#### EXERCISE DIRECTIONS
Of all the lines below, output only those starting at the one with "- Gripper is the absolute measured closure" and ending at the one with "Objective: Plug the", both ends included, exactly as written.

#### DATASET EXCERPTS
_____
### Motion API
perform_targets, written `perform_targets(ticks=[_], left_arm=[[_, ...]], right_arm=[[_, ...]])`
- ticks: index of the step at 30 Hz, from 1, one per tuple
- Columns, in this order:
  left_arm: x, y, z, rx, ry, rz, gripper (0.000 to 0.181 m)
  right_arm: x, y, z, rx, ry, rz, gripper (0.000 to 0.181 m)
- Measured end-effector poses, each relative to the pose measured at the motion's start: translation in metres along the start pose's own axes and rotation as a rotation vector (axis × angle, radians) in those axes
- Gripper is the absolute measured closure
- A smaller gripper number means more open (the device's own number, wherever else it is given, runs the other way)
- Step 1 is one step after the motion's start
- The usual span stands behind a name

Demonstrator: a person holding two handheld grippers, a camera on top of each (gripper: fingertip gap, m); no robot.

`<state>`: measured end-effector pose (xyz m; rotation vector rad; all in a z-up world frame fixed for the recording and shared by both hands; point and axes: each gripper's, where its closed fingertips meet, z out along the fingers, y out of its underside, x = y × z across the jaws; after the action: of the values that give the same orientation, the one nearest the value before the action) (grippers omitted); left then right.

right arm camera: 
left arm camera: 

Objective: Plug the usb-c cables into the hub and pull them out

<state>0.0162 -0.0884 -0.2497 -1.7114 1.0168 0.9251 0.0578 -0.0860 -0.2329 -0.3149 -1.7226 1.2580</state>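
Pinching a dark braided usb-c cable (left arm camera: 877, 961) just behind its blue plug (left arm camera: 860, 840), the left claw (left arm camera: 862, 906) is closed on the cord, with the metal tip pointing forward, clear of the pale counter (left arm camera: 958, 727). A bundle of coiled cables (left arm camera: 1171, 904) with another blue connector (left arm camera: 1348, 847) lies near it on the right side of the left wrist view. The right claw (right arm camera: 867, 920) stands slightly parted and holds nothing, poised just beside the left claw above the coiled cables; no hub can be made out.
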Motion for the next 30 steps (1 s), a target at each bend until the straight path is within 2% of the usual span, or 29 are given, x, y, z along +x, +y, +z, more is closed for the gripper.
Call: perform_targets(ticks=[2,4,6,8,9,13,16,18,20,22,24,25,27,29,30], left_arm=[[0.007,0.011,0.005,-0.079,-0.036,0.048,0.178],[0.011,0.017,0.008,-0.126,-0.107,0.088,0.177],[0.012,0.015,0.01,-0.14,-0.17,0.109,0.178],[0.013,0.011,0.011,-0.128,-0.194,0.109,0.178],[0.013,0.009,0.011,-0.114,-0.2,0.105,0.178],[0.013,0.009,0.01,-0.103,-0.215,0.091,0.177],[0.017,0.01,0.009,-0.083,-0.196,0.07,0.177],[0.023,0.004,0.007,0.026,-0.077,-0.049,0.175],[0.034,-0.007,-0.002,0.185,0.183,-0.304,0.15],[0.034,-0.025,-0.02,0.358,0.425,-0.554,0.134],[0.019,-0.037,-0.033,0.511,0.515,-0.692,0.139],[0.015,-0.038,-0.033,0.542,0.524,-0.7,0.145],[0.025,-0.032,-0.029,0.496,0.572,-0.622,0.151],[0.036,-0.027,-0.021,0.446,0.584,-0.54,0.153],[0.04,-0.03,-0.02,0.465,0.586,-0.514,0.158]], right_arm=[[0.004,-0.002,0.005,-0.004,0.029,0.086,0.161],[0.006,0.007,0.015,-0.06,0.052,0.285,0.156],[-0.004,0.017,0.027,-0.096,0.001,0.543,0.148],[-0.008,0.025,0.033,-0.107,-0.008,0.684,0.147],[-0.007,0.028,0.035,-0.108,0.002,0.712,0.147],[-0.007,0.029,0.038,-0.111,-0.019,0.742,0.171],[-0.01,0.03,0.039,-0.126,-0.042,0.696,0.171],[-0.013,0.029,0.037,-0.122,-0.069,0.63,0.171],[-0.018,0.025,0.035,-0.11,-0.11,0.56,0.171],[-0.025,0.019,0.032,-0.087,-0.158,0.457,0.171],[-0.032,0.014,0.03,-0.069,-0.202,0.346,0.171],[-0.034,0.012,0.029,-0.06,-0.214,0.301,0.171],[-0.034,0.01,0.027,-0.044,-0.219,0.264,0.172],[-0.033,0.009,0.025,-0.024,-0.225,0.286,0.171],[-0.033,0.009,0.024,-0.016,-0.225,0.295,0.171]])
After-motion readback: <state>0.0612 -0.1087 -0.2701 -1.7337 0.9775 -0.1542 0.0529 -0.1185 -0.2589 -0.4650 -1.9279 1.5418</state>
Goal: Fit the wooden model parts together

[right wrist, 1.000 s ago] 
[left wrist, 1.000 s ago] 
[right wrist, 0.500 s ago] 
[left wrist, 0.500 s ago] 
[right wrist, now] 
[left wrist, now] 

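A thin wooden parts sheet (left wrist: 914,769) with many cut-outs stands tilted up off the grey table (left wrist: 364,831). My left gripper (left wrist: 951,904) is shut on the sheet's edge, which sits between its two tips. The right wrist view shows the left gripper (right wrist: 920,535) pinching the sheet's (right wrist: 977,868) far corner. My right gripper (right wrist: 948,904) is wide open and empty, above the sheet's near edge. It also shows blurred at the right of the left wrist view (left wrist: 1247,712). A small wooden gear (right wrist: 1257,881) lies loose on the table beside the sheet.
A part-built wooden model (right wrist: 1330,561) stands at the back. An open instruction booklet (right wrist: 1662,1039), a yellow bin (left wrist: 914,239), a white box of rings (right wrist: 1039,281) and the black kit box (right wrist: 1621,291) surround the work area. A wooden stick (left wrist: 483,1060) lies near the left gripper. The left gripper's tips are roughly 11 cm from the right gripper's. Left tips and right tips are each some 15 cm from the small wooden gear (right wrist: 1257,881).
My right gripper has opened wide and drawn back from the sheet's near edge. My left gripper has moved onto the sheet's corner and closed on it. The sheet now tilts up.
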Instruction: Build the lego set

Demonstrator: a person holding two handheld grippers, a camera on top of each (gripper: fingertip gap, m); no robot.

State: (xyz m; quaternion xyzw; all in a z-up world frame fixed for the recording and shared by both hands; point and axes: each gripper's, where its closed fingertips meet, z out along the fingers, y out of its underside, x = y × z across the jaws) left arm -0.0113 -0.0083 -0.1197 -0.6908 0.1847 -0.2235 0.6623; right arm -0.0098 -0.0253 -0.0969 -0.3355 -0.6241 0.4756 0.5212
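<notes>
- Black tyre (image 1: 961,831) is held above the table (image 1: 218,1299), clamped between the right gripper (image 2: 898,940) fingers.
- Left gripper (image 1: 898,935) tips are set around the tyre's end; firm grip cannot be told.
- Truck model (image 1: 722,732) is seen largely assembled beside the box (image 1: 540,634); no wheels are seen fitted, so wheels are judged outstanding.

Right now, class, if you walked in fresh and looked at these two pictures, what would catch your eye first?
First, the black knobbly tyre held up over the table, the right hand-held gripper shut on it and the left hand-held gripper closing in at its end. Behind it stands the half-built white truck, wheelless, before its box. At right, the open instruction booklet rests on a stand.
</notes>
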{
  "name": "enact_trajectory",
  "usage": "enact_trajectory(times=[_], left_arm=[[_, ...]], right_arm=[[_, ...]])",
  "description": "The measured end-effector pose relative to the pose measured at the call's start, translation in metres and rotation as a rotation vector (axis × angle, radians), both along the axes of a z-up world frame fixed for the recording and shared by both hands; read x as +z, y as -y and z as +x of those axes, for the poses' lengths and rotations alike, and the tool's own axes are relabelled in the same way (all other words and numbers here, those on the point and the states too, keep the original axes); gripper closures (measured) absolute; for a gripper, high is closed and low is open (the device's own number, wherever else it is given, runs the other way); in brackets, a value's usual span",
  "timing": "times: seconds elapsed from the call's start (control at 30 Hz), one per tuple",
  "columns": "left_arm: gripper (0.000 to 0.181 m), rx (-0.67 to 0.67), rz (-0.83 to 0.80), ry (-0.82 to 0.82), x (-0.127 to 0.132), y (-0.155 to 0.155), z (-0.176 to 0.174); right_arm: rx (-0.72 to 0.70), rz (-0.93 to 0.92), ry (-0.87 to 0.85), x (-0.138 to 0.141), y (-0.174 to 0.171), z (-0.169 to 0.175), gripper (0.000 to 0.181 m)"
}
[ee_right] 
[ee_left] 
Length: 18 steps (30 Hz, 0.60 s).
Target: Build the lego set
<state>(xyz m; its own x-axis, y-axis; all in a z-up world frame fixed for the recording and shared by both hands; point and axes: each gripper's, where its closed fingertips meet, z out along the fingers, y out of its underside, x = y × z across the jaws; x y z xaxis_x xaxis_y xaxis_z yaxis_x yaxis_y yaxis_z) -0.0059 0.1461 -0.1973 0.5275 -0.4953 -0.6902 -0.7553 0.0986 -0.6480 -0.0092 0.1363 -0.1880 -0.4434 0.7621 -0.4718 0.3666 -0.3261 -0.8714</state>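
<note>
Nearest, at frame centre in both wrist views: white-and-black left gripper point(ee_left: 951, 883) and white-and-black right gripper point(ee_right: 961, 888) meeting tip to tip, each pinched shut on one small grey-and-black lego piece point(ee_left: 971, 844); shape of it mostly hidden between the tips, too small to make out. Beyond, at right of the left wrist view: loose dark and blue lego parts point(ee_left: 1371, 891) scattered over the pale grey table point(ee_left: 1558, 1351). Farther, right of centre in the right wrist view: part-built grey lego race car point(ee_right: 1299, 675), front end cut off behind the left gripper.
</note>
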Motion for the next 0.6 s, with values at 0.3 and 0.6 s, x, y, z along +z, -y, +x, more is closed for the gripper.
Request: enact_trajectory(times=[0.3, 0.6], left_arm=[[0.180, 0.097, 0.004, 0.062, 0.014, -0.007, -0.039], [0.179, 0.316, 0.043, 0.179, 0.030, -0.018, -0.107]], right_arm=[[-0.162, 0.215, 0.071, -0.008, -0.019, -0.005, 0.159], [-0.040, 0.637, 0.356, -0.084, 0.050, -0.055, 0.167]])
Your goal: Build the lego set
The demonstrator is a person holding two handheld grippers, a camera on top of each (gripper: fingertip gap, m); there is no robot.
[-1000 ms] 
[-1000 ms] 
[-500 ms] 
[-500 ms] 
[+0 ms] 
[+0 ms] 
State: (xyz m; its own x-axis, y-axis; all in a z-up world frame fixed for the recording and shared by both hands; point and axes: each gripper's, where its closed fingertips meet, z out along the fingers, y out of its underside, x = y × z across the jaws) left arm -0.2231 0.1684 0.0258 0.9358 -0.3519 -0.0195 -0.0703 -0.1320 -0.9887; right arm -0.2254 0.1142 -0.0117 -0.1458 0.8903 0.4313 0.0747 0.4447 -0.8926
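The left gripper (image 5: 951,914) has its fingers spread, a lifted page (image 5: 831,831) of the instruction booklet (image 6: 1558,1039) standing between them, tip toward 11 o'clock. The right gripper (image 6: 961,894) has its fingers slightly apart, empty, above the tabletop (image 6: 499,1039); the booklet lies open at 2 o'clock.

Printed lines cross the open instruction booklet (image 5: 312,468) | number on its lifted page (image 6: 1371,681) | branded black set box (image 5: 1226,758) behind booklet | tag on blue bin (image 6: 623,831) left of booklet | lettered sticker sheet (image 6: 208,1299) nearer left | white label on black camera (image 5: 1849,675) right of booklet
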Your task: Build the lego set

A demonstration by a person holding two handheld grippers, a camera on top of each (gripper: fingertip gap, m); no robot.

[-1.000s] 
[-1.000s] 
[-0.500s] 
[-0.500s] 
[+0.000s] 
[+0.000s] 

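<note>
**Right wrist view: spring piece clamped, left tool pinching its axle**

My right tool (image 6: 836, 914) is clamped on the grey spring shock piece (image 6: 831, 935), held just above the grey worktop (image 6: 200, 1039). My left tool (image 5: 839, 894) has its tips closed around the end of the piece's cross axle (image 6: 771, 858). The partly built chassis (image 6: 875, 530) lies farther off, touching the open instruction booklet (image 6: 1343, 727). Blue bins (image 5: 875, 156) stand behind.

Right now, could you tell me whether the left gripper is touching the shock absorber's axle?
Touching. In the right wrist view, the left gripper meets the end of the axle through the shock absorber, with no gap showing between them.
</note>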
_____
#### WRITTEN RESPONSE
- Gripper is the absolute measured closure
- A smaller gripper number means more open (the device's own number, wherever else it is given, runs the other way)
- Step 1 is one step after the motion's start
- The usual span stands behind a name

Demonstrator: a person holding two handheld grippers, a camera on top of each (gripper: fingertip gap, m); no robot.

`<state>`: measured end-effector pose (xyz m; rotation vector rad; all in a z-up world frame fixed for the recording and shared by both hands; point and axes: each gripper's, where its closed fingertips meet, z out along the fingers, y out of its underside, x = y × z across the jaws; after the action: of the values that give the same orientation, the one nearest the value before the action) (grippers omitted); left then right.

right arm camera: 
left arm camera: 

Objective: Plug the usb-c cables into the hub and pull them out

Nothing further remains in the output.